Here, you can use the Table Calculation to determine what calculation to use to determine which "Row" of our table to use. Then, you create Rows for each kind of result.

For example, here's a simple calculation that represents double your Strength but only if your Strength is 1, 2, or 3:

Here's an example of a bonus that is equal to a different attribute depending on your Character Level:

In general, the Table tab is a good tab for irregular calculations.

However, note that the Table calculations are very specific. For example, in the example above, if one's character level is 1, 2, or 3, the calculation works as intended. But if one's character level is 4 or higher, the result is actually zero!

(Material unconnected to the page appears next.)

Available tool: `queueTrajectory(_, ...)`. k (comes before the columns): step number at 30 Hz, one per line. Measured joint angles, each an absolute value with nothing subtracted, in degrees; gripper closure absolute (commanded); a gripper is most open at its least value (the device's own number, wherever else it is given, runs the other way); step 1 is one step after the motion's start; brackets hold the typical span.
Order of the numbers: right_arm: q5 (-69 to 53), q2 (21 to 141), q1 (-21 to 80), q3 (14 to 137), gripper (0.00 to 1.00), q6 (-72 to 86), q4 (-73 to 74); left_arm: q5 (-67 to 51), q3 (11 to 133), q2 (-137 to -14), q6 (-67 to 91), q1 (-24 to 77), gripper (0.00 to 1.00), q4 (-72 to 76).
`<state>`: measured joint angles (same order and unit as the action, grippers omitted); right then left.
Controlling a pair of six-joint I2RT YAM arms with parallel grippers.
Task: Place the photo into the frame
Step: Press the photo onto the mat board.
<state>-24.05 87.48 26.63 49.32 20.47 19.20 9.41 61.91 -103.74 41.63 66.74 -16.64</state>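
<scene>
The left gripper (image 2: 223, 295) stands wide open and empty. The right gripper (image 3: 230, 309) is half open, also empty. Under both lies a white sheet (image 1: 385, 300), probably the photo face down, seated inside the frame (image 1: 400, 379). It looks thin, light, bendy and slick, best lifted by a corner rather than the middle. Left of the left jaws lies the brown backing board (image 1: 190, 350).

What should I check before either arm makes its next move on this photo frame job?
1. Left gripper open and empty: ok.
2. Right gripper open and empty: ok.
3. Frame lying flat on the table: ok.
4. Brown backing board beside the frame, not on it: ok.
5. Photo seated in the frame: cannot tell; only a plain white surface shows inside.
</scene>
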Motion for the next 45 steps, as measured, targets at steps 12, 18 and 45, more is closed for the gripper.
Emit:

We can fix this by going to the Advanced Tab — where you'll see that actually the Table calculation is actually a shortcut for the corresponding advanced calculation:

Let's say we want to make the Character Level = 3 calculation actually be the default calculation for any Character Level equal to or greater than 3. To do so, just change the corresponding condition:

Once we do that, we can go back to using the Table tab, knowing that the row for "3" now corresponds to a Greater Than or Equal To operation.

## Targeted Bonuses

Before we close out this guide, we have to cover one more topic: targeted bonuses.

Sometimes, you'll see a Bonus Editor dialog open that looks a little bit different:

The only difference between a dialog like this and the Bonus Editor dialog we just talked about is that this one is targeted. That is, this specifically is used to denote bonuses or penalties to specific stats in your system. Once we select a target stat/field, we'll see the layout from before.

For example, we could use this to grant a +2 bonus to Strength like so:

Or add your Character Level to your Athletics like so:

### Configuring the Targeted Bonuses

There's two subtle features that Targeted Bonuses also have: "Apply As" and "Priority".

"Apply As" is basically the operation you want to use once you've computed the final result of all of the components.

In the examples above, we used "SUM" — indicating that we want all the components to be added to our Athletics.

We could have used "MIN" or "MAX" alternatively, which would indicate that we should replace our Athletics with the highest of Athletics and all of the component results. In the last example, if we used "Apply as MAX" that would mean our Athletics would stay unchanged (if our Athletics is higher than our Character Level) or it would become Character Level (if our Character Level is higher than our Athletics).

Lastly, Priority is used to determine when in the computations this bonus should be applied. Lower values (including negative values) happen before higher values. That is, Priority 1 bonuses are applied before Priority 2, and so on.

For MOST cases, we should not change this value from 0.

However, if you need a complicated sequence of logic, you can use priority to create multi-step operations. In the future, we'll create a guide to show such an example.

Otherwise, that covers the Bonus Editor! If you have any questions, always feel free to reach out to us, but the ideas in this guide apply broadly across Hedron and should lay a solid groundwork for anything you might try to build!